Как только моя плоть утратила невесомость, я — сквозь быстро редеющий дурман — осознал смысл происшедшего и обомлел от страха перед собой. Захотелось убежать от себя в любом направлении: никакой маршрут не прибавил бы грязи. Убежать, заметая следы, чтобы не найти обратной дороги. Как всегда, возникла надежда, будто происшедшее приснилось. Тем более, что вокруг стояла темень.
Включив в кабине свет, я увидел, однако, что нахожусь в реальности. Причём, — в безобразной позе. Разбросанной.
Сперва я выпрямил шею, потом спустил с сиденья правую ногу и спарил её с левой. Которая так сильно затекла, что я не чувствовал её, — лишь созерцал, как чужую. Оставалось найти правую руку. Она оказалась заброшенной назад, за спинку сиденья. Прислушавшись к ней, — не затекла ли и она? — я ощутил вдруг ледяной холод. Мелькнула ужасная догадка, но шевельнуться я не посмел. Скосил глаза и вздрогнул, ибо догадался правильно: моя правая ладонь лежала на Нателином лице. На глазах и переносице.
Трупный холод разбежался из моей ладони по всему телу.

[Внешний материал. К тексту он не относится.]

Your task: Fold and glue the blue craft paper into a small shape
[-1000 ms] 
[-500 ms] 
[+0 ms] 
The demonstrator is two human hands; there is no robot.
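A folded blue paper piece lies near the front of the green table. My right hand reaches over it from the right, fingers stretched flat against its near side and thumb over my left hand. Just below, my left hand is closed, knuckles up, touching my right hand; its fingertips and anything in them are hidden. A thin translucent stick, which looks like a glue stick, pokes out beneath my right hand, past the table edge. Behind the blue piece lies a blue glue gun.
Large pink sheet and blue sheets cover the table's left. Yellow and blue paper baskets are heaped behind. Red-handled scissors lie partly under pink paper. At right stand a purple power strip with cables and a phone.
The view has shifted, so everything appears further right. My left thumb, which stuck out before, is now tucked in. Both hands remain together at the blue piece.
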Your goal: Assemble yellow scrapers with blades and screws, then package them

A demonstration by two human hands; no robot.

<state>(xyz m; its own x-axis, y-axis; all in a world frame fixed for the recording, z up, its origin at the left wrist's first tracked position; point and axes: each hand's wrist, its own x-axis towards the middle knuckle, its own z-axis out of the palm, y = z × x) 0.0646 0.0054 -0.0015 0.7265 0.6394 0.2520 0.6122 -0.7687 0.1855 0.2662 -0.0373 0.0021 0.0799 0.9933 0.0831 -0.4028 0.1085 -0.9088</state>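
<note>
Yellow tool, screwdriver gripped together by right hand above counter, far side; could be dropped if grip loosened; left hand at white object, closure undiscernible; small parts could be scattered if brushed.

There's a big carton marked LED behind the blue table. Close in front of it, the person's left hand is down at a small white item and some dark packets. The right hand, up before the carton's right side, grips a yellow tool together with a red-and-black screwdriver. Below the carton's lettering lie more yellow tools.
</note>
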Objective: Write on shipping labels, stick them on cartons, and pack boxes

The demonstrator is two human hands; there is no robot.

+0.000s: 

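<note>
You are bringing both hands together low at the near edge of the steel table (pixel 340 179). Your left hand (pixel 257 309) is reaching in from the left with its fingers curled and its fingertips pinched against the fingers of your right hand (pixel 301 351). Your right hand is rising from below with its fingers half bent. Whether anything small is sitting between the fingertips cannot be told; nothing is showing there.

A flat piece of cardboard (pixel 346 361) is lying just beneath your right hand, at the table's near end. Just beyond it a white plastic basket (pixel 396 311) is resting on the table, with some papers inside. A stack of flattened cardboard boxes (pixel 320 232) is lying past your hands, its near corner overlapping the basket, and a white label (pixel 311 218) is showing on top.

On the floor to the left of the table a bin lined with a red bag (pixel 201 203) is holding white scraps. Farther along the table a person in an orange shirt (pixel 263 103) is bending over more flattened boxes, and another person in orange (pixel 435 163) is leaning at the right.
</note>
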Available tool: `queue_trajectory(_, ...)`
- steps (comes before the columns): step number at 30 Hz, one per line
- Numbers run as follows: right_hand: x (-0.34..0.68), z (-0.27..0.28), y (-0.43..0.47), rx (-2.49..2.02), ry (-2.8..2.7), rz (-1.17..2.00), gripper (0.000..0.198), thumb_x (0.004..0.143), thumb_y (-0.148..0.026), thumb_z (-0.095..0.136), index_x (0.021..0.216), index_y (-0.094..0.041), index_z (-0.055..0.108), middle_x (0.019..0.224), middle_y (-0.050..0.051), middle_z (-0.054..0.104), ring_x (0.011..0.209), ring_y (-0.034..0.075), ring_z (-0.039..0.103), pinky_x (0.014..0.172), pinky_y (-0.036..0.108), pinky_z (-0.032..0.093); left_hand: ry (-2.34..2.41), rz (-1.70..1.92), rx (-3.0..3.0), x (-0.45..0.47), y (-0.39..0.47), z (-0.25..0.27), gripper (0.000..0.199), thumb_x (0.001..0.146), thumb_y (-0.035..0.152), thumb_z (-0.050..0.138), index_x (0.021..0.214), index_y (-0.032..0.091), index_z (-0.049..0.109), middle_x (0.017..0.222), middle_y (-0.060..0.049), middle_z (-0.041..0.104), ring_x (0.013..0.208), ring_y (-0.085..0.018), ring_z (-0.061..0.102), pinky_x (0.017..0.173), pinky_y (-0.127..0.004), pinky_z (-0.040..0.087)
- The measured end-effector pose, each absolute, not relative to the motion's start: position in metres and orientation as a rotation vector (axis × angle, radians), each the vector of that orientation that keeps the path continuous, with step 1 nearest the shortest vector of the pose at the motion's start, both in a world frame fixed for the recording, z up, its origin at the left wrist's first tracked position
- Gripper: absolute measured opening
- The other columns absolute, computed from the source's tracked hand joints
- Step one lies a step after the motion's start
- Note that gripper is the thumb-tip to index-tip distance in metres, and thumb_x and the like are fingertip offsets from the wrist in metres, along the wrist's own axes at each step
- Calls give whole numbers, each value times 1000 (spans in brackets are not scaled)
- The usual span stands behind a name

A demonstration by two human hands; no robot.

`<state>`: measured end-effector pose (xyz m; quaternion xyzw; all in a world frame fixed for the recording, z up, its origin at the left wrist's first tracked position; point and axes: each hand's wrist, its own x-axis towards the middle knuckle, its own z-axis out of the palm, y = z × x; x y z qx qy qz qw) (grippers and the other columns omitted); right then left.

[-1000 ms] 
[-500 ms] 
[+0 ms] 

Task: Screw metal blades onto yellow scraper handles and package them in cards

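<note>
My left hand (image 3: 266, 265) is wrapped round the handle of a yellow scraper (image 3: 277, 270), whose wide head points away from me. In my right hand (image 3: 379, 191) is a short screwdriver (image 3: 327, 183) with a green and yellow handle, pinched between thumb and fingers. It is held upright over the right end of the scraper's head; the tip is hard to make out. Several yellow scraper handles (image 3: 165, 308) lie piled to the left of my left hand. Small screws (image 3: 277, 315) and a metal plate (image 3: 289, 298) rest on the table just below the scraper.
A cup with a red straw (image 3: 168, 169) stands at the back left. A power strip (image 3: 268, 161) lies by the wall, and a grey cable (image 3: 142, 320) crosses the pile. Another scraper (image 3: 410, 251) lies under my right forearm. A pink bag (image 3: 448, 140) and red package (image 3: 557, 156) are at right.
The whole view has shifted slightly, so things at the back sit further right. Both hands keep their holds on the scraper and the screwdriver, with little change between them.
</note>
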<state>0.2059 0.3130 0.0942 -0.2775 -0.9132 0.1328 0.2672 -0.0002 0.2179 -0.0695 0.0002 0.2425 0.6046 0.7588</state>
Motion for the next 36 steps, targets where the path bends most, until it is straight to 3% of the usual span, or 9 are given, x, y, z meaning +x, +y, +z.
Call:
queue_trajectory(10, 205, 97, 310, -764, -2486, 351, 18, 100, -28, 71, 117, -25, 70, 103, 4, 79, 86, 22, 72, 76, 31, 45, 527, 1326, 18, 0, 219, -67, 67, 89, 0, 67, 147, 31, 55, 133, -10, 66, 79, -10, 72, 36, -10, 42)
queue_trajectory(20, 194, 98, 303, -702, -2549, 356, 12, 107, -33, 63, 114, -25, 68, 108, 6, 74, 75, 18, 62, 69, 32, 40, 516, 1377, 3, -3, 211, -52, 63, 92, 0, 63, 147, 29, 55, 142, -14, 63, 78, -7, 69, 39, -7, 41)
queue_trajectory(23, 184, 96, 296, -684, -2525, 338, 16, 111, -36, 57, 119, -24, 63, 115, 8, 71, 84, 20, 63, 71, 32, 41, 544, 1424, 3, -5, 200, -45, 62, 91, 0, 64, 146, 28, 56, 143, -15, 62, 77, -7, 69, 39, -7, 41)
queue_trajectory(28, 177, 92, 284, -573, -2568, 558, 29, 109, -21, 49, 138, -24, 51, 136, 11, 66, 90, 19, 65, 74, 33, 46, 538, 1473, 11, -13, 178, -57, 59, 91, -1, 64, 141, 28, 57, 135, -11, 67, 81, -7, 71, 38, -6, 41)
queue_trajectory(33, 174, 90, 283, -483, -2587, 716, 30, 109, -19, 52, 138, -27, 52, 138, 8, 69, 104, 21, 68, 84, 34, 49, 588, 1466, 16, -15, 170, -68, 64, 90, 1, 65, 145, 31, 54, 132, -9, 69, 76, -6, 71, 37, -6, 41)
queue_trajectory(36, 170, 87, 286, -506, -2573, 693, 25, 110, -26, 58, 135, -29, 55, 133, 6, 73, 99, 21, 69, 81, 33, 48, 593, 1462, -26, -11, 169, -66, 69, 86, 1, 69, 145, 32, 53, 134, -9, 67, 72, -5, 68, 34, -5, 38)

Совладав с собою, я осторожно поднял руку и брезгливо — как скверну — перенёс её вперёд. Не удостоив и взгляда.
Посмотрел зато на Амалию. Закончив отирать салфеткой губы, она — спиною ко мне — принялась их закрашивать.
В животе у неё вздымался плод, которому ещё предстояло развиться, родиться, вырасти и привнести потом в мир свою долю порочности. Меня передёрнуло от отвращения теперь уже не к себе, а к Амалии, и неожиданно мозг предложил мне свалить вину на неё.